Blood and Urine Tests
- The diagnosis of chronic rheumatic diseases of childhood can be complex.
- Laboratory tests are used to support the diagnosis of the majority of rheumatic illnesses, although no one test (or combination of tests) can absolutely confirm a diagnosis.
- Laboratory tests can flag an underlying muscle disease, but normal blood tests do not completely exclude an inherited muscle disorder (such as a muscular dystrophy).

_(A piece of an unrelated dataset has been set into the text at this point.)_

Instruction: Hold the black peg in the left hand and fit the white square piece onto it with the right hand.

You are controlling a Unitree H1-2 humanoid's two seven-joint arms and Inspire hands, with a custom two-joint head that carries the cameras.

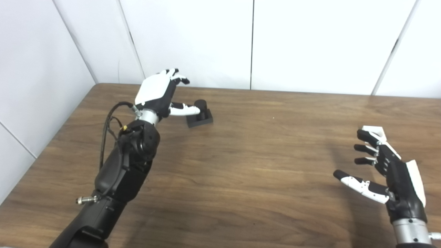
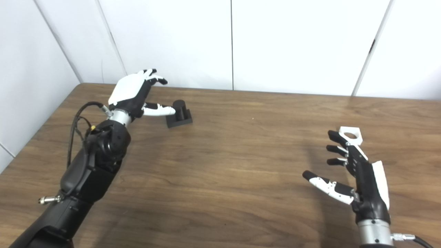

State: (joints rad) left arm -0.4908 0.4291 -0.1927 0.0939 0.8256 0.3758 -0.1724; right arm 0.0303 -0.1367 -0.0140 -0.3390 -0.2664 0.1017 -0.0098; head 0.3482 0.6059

- Laboratory testing is integral to classifying rheumatic disease, monitoring (disease activity over time and immunosuppressive medications), clinical studies and clinical trials.
- Laboratory tests can be useful to differentiate rheumatological diseases from other differential diagnoses.

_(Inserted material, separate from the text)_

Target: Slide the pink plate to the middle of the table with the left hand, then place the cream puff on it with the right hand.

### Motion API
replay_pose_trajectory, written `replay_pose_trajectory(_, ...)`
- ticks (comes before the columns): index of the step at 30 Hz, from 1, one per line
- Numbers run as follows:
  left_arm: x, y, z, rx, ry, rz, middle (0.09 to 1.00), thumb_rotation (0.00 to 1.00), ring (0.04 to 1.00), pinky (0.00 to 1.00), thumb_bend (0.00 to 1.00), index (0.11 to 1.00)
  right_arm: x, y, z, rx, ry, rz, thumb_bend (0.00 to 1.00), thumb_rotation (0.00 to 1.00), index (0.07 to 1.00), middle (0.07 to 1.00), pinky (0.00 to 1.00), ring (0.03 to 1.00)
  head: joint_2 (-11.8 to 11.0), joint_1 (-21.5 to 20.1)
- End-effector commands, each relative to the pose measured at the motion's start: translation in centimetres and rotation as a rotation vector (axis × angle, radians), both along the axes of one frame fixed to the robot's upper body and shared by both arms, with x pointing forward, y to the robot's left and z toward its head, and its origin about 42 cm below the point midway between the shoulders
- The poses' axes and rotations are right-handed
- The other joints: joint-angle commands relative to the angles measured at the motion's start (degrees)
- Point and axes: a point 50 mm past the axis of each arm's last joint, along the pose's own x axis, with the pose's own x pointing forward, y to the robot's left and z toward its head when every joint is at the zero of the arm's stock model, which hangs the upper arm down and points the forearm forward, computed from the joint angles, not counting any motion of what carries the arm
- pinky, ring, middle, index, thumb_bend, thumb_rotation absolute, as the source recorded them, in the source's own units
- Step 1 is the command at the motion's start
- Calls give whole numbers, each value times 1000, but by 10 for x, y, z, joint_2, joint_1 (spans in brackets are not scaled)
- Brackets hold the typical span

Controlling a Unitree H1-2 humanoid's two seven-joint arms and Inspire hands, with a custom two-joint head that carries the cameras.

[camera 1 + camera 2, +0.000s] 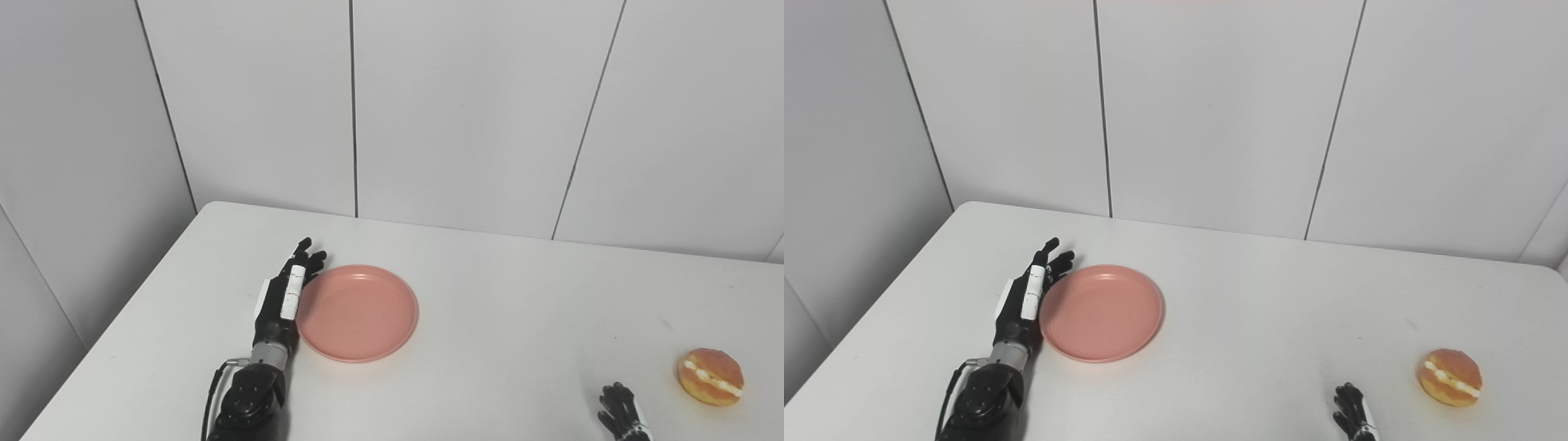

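Worktop (490,294): white, smooth and matt, with a rounded far-left corner; it fills the lower half of both views.
Marks: a few small dark specks on the worktop, one faint smudge (666,323) toward the right side.
Wall (465,104): pale grey panels behind the worktop, meeting its far edge.
Seams (353,104): thin dark lines between the panels, one upright, the others slanting.
Left side: another grey panel runs down beside the worktop's left edge.
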Motion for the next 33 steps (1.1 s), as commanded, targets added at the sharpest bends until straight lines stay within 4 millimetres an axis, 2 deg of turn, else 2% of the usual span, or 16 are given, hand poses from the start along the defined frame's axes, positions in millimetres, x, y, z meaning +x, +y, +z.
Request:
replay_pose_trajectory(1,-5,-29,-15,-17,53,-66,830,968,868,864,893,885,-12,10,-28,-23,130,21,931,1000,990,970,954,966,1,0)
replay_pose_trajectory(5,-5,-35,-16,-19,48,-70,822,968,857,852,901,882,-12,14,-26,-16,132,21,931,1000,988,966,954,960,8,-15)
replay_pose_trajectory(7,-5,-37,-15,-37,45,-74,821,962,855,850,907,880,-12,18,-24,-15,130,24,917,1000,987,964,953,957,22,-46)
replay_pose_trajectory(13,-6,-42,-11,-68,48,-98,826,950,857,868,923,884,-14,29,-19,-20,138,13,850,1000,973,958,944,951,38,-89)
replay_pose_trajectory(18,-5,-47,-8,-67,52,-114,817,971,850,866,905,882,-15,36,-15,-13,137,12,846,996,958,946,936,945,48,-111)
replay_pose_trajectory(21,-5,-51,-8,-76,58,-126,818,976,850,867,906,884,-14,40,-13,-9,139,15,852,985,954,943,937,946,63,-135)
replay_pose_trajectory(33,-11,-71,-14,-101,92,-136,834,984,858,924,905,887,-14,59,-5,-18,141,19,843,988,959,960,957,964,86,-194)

- The roles of the most commonly requested laboratory investigations are discussed.
- The role of investigations before starting immunosuppressive treatment is discussed.
Key points to remember:
- Blood tests can be normal despite pathology.
- Rheumatoid factor is usually negative in children with arthritis (and positive in only 5%).
- Anti-nuclear antibodies (ANAs) are not specific for autoimmune diseases and results must be interpreted in the context of clinical findings.
- Serum uric acid is not useful in the investigation of arthritis (children rarely get gout). Hyperuricaemia may be observed in children with sickle cell disease.
- High creatine kinase (CK) levels should lead to a referral; note that test values > 500 IU/L are unlikely due to “physical activity” or a fall).
- Dark urine (“coca-cola colour”) can be a sign of acute muscle damage, an underlying inherited muscle disorder and acute renal damage (e.g., post streptococcal glomerulonephritis).
- Do not delay referral whilst waiting for results if there is clinical concern.
- Blood tests are not always needed for a referral.